Two fishermen in a small metal skiff in Barnegat Bay are struck by lightning. The bolt hits one man's metal fishing rod, then jumps to his jacket zipper, killing him. His companion is knocked unconscious but recovers with no ill effects.
Three golfers in North Carolina, caught in a sudden storm, run to a rain shelter. Lightning blasts the shelter. Casualty list: one man untouched, one man dazed and burned, his clothing shredded and a shoe torn off, one man dead.
Freak accidents? Not according to insurance companies. Their statistics show that in the U.S. an average of 300 persons a year, a good percentage of them sportsmen, are killed by lightning—more than by any other natural disaster.
Many of these people need not die. As Dr. Helen B. Taussig, professor emeritus of the Johns Hopkins School of Medicine, puts it, " 'Death' from lightning may be a highly reversible death." Prompt and prolonged treatment of the "dead" can bring them back to life.
Lightning packs such a punch—up to one billion volts traveling about 30,000 times faster than a bullet—that when it zaps a man, it blows out his whole system. Dr. Taussig suggests in an article on the subject in the American Scientist that: "The cessation of all metabolism in all cells, including the brain cells where respiratory narcosis is known to belong, is so instantaneous that apparently the onset of the degenerative processes is delayed." So the lightning victim may get a long count—and doctors do not know for sure just how long—before his body cells begin to die.
When lightning strikes a group of people, knocking some unconscious and "killing" others, "you should forsake the living for the 'dead,' " asserts Dr. Taussig. "Those who are still breathing will in all probability recover.
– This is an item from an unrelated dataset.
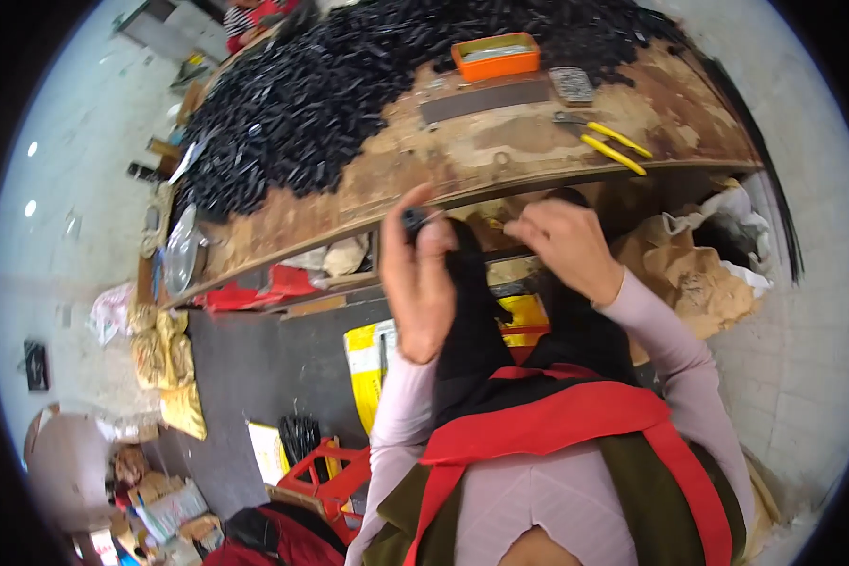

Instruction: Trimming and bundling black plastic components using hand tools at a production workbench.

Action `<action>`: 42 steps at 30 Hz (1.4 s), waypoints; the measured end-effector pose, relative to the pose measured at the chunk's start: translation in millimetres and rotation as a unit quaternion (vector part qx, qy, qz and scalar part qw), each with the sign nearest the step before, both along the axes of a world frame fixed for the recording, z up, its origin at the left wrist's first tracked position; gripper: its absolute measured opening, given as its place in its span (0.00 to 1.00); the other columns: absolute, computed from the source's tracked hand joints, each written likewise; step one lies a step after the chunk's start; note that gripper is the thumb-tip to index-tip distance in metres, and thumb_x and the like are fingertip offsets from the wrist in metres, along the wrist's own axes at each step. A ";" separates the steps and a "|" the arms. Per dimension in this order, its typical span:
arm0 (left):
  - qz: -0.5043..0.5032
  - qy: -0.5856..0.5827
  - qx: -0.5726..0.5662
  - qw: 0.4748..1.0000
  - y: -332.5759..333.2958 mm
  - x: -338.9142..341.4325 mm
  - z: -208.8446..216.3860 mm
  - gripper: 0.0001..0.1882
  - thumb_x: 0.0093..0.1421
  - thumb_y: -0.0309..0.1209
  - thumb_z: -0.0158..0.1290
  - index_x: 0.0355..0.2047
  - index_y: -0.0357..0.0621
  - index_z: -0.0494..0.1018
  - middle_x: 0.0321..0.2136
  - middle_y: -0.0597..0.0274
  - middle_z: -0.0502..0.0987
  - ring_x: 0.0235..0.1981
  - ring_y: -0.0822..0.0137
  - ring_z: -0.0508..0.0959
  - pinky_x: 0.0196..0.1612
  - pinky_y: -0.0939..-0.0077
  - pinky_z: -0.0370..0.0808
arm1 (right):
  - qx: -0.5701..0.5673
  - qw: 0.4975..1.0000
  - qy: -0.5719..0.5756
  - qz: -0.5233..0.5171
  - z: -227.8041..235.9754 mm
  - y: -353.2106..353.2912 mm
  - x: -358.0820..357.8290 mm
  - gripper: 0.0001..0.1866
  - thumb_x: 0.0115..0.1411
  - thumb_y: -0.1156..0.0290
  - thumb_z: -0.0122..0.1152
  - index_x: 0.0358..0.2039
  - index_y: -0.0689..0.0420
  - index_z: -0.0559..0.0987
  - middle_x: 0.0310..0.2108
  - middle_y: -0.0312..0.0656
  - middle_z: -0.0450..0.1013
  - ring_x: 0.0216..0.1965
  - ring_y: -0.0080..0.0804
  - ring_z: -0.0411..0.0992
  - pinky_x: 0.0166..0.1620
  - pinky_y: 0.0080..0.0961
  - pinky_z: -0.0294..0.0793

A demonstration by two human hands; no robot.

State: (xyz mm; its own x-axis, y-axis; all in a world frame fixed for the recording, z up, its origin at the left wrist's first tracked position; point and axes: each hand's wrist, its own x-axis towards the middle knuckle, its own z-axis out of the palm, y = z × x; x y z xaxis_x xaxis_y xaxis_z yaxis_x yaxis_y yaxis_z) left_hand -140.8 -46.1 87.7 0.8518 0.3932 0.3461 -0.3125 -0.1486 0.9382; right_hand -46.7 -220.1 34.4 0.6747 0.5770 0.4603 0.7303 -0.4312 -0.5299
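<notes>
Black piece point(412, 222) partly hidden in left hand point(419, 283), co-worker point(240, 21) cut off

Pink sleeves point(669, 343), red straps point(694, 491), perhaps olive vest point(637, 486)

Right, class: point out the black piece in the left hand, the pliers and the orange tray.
Black piece point(412, 221): head view, visible surface.
Pliers point(614, 155): head view, nearer yellow handle.
Orange tray point(500, 65): head view, near wall.

Pliers point(618, 151), yellow-handled, on bench: 2 o'clock from view centre. Brown paper point(693, 278), crumpled: 3 o'clock. Red plastic frame point(323, 479), with black bundle point(300, 440) just beside: 7 o'clock. Yellow sack point(183, 411): 8 o'clock. Red cloth point(278, 288), under bench: 9 o'clock. Co-worker's striped garment point(240, 20): 11 o'clock.
</notes>
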 end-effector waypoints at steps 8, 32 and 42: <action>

The person who is not breathing is the one who needs your help."
If you feel a pulse, give the victim mouth-to-mouth artificial respiration. If there is no pulse, give him cardiopulmonary resuscitation—oxygen will do no good if the blood does not circulate it to the brain. Cardiopulmonary resuscitation is a technique that combines artificial respiration with an external rhythmic pressure on the heart. If you do not know this technique, try arm-lift chest resuscitation. This may put enough pressure on the chest to squeeze the heart into pumping blood or, better still, may restart the heartbeat. When you feel a pulse, change to mouth-to-mouth resuscitation and keep at it, for hours if need be, until the victim can breathe on his own or you can get him to a hospital respirator.
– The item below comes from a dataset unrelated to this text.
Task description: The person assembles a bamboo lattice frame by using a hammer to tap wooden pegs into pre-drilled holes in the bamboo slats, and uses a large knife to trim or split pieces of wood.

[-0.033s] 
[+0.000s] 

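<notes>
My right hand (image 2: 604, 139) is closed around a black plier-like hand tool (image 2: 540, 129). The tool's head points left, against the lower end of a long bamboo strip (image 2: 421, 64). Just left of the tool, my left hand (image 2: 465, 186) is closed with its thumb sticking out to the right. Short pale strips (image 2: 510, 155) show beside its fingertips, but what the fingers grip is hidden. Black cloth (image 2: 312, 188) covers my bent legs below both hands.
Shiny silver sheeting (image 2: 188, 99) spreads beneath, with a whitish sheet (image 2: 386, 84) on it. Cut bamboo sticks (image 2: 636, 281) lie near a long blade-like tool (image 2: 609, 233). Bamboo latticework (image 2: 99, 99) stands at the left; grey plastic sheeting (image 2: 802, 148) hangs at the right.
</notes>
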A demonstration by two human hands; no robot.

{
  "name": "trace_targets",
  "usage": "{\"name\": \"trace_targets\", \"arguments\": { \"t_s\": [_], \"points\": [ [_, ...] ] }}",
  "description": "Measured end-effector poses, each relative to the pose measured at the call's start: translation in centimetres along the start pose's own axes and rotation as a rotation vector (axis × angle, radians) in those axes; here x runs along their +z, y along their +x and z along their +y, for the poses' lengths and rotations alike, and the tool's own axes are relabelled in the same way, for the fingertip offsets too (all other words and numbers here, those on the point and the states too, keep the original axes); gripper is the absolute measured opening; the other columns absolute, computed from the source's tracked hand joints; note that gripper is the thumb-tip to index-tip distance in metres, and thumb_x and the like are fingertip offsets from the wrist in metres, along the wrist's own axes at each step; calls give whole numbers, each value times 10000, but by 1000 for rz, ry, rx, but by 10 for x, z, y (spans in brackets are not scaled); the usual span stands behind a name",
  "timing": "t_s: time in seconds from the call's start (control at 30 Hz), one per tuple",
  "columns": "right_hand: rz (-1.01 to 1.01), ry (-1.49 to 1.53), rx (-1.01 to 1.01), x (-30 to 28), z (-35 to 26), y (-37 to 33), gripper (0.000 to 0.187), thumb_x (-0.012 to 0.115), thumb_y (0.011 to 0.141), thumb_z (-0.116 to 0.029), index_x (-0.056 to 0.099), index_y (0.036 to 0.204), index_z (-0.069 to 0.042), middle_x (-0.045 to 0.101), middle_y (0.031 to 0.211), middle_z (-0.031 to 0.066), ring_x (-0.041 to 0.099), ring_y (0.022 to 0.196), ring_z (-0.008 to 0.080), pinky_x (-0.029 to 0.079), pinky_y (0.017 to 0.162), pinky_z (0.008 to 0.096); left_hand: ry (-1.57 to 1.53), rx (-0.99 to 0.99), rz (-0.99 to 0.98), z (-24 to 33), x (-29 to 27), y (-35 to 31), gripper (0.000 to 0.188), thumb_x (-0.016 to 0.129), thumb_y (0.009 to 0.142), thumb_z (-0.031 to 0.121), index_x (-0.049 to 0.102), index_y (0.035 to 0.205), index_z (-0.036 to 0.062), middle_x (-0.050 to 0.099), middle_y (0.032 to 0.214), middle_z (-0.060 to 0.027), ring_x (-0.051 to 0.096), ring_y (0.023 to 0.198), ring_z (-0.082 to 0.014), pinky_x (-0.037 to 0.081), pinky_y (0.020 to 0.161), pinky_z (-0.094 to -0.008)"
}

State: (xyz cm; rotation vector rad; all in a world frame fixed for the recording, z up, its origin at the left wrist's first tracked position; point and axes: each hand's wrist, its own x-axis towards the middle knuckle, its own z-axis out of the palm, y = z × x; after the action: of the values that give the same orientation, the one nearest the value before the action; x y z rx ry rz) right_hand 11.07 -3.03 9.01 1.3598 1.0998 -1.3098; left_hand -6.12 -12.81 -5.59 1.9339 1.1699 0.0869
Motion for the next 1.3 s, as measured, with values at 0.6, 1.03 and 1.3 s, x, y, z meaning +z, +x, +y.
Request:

How does it feel to be struck by lightning? William Schwandt of Grand Rapids knows. He was working under his car in his backyard this summer when a bolt struck a tree, ran down a chain hoist hanging from a limb and jumped to the car. "When it got me, it felt like my whole arm was on fire," Schwandt said. "I was putting some bolts on the drive shaft and looked up at the wrench. It lit right up. My arm got hot and that's all I remember." Schwandt was knocked unconscious but recovered in a few minutes with no ill effects.
Schwandt's experience was fairly typical of most survivors. When the shock hits, victims are knocked cold for varying periods of time. After they come to, they complain of numbness and paralysis in their arms and legs, which lasts from seven minutes to several hours. Recovery is generally complete. The only long-term damage occasionally seen is to eyes and ears affected by the light and electricity of the bolt or the blast of the thunderclap.
Obviously, the best idea is to stay out of the way of lightning, which may mean curtailing your sporting instincts. Remain close to the clubhouse or any other large shelter when it looks like a lightning storm may be developing. And do not rely on the appearance of the sky as an indication of danger. Lightning can strike from a partly cloudy sky as well as one full of thunderheads. A good way to estimate the electromagnetic field present in the atmosphere is to turn on your radio to the AM band and turn the volume up. Heavy static indicates excessive electrical activity.